Connection Design and Types

• Connection Types:

  • Common connections include:

    • Column-to-beam

    • Beam-to-beam

    • Column splices

  • The AISC categorizes connections into:

    • Rigid connections: Moment connections (Type I)

    • Simple connections: Shear connections (Type II)

• Column Splices:

  • Splicing is essential for multi-story buildings due to the limitations on the length of steel members; typically placed every two stories.

  • Smoothly milled column ends are used for proper load transfer.

Advantages and Disadvantages of Welds vs. Bolts

• Welding:

  • Advantages: Greater applicability, continuity between members, potential steel savings.

  • Disadvantages: Requires skilled labor, environmental conditions can impact quality (hence preferred in controlled settings).

• Bolting:

  • Advantages: Rapid assembly, requires less skilled labor, unimpacted by weather conditions, easier surface preparation.

Types of Frames and Stability Considerations

• Rigid vs.
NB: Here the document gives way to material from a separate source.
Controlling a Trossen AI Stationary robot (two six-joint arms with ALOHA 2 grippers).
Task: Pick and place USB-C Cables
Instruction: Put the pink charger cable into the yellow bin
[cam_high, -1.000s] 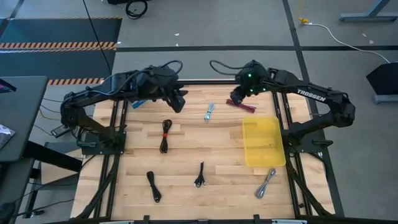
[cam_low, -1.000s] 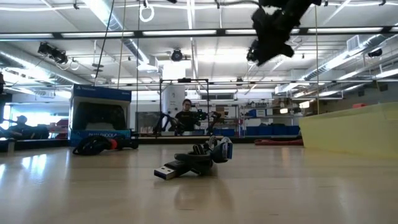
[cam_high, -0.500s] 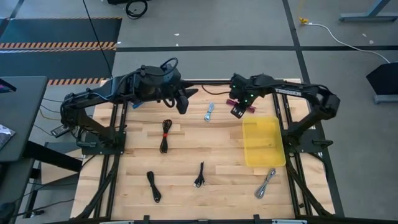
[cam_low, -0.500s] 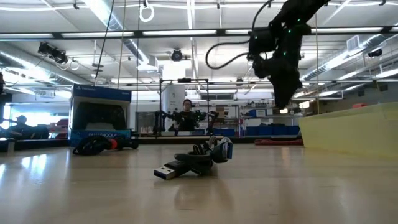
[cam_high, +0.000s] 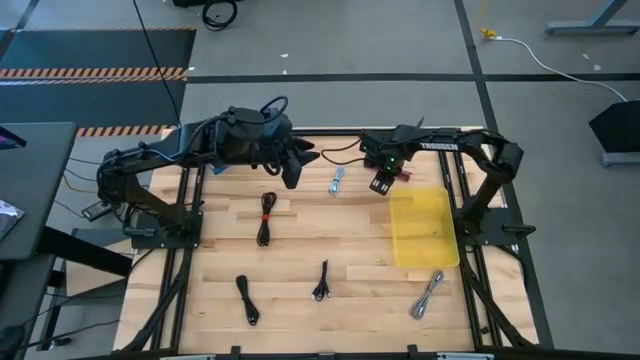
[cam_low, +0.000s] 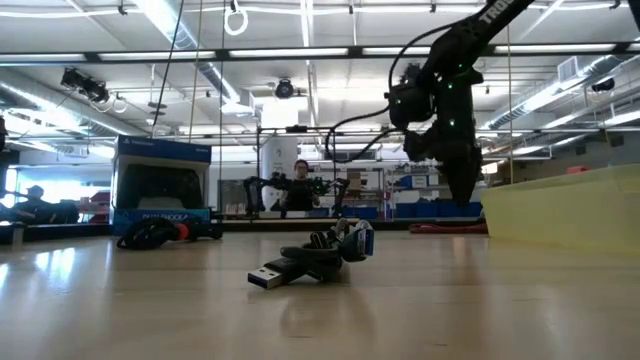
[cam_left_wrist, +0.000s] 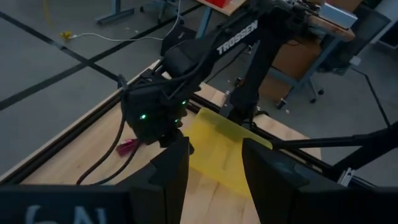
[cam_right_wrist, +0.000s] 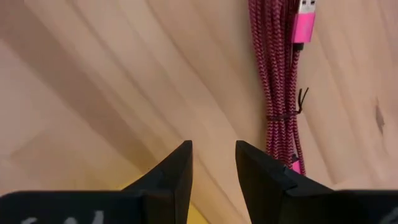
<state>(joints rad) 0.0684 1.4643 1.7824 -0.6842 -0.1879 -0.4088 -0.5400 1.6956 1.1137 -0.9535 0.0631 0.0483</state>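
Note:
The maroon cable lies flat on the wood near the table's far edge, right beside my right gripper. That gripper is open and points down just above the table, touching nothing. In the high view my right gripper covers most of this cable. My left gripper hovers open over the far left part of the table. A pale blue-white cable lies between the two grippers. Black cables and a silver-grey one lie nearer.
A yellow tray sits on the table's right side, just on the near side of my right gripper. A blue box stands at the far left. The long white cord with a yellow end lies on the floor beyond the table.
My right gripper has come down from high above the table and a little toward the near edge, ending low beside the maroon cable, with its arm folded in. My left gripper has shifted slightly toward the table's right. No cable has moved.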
Braced Frames:

  • Rigid frames resist load through bending across all members, which is often less economical than braced frames, which are simpler and often more efficient in material use.
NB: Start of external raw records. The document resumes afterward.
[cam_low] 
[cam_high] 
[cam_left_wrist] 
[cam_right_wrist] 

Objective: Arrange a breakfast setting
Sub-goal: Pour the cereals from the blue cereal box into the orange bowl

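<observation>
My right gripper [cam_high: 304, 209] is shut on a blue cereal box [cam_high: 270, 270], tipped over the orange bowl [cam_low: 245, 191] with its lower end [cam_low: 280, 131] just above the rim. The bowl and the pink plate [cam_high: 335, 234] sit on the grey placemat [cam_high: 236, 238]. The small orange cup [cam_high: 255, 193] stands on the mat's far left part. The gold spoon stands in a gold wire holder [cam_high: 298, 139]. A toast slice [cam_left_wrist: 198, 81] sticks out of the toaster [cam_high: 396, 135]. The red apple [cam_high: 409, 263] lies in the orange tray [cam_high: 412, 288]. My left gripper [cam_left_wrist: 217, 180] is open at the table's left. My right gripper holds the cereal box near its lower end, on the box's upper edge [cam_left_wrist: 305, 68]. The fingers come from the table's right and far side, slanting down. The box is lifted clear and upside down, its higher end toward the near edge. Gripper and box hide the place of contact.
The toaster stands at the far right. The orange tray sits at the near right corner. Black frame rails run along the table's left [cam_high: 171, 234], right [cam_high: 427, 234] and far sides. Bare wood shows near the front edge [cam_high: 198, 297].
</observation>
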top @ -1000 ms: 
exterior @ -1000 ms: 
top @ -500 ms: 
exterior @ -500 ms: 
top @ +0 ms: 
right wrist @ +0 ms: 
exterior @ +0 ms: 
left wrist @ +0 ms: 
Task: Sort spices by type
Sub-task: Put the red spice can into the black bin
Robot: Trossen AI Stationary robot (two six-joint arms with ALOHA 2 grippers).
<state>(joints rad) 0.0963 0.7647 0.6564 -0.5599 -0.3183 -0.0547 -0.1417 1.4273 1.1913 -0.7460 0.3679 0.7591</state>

• Bracing Options: K-braces and variations help stabilize the structure against lateral loads.

  • Rigid frames can achieve interior design flexibility due to fewer structural elements.

• Building Core Support Varieties:

  • High-rise structures often utilize reinforced concrete cores paired with braced steel frames to enhance stability and space management.
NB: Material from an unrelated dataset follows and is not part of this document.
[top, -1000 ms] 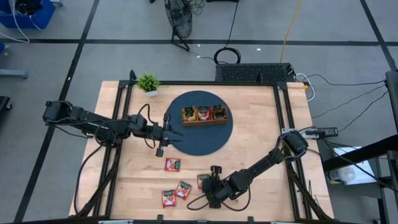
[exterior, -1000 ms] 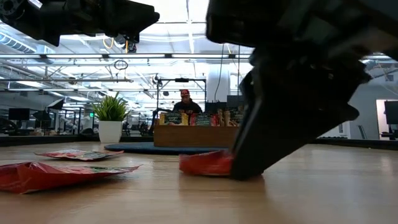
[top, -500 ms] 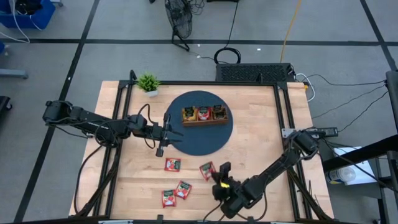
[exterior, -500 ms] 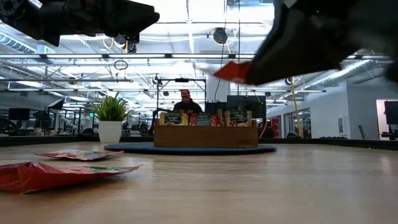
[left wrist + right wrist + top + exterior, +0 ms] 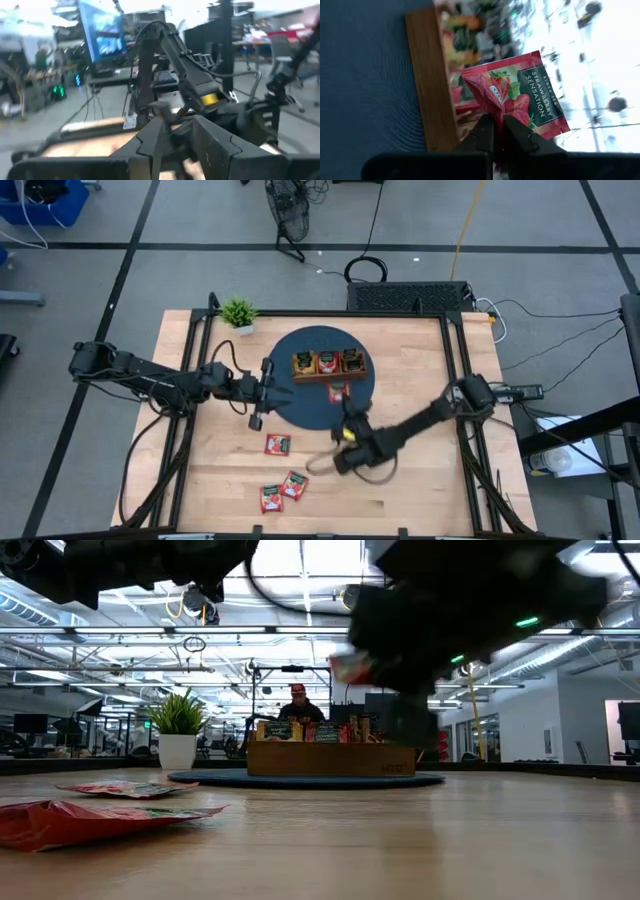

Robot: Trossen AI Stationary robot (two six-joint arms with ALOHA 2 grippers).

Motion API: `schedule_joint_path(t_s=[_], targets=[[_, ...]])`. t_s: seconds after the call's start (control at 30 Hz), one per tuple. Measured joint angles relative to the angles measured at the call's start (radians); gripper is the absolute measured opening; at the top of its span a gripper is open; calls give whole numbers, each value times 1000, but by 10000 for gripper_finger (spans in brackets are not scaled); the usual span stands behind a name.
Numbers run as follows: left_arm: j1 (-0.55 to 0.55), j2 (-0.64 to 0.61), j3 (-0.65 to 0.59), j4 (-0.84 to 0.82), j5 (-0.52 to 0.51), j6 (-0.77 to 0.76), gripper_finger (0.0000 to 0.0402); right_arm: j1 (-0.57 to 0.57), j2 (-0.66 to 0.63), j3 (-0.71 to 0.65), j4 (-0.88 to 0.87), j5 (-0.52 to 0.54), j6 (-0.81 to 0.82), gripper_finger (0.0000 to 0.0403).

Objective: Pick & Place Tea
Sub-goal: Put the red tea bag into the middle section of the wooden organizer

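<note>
I've got my right gripper (image 5: 498, 131) pinched shut on one corner of a red strawberry tea sachet (image 5: 517, 95), so it hangs free just in front of the wooden tray (image 5: 328, 365), ready to drop in. My left gripper (image 5: 268, 385) hovers at the mat's (image 5: 300, 405) edge, out of the way, and I honestly can't tell if it's open; three more sachets (image 5: 277, 444) lie on the table (image 5: 420, 470).

The sachet (image 5: 517, 95) pinched near the middle of the right wrist frame is red with strawberries, green leaves and a dark green panel lettered in white, and three more red sachets (image 5: 278, 444) lie on the pale wooden table (image 5: 420, 440) in the lower left of the high frame. Upper centre there, a brown wooden tray (image 5: 328, 364) sits on a round dark blue mat (image 5: 300, 405), with a green plant (image 5: 238, 311) in a white pot at the table's upper left corner.
</note>
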Motion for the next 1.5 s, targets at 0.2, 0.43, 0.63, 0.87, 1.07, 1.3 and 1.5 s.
schedule_joint_path(t_s=[0.2,0.43,0.63,0.87,1.07,1.3,1.5], targets=[[3,0,0,-61,-119,-249,113,-105,-20,-47,363,-569,-292,9],[28,0,0,-57,-139,-274,113,-206,-83,-63,501,-1143,-629,9],[97,1,48,-275,-297,-423,113,-233,-87,-63,744,-576,-1038,9],[153,1,220,-631,-340,-382,114,-234,-87,-63,829,-527,-1100,9],[182,0,297,-770,-238,-377,114,-248,-86,-63,930,-473,-1156,10],[182,0,298,-786,-186,-374,113,-240,-86,-63,1092,-473,-1250,10],[182,-1,298,-785,-204,-373,113,-217,-86,-63,1101,-443,-1258,10]])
Evolution of Steel Construction

Prefabricated Structural Frame

• Refers to the construction of a steel building's structural frame by assembling prefabricated steel components on-site. This method allows for rapid assembly and reduces the time needed for construction as elements are often manufactured off-site in a controlled environment.

Comparison with Other Structures:

• In contrast to steel buildings, load-bearing masonry or cast-in-place reinforced concrete structures are constructed almost entirely on-site without prefabrication. Steel construction offers advantages such as lighter weight, high strength-to-weight ratios, and greater design flexibility, enabling architects to achieve complex and open layouts.

• Key focus areas in steel structures involve component fabrication, erection, and assembly, which differentiate them from traditional construction methods utilizing concrete or masonry.

Framing Layout Considerations

Role of Preliminary Layout:

• Preparing the preliminary framing layout of steel (and other material) buildings is integral, involving both structural and non-structural factors such as HVAC systems, aesthetics, fire resistance protocols, and budget constraints. This stage is crucial and showcases an architect’s expertise during the design development phase, ensuring that all necessary systems are adequately incorporated into the final structure.

Framing Plans:

• Typically created in plan view, referred to as framing plans, which detail the layout of beams, columns, and other structural components.

• Roof and floor framing plans differ due to varying load requirements. Roof framing must account for snow load, wind load, and potential water pooling, while floor framing caters to live loads and dead loads.

• Establishing a structural grid is essential, as it determines column locations; grid lines also act as column lines, influencing the distribution of loads throughout the structure.

Component Characteristics:

• Steel building floor/roof components function as one-way elements, spanning in one direction to efficiently transfer loads to supports. This contrasts with cast-in-place concrete slabs, which can be either one-way or two-way depending on the design and load distribution intended.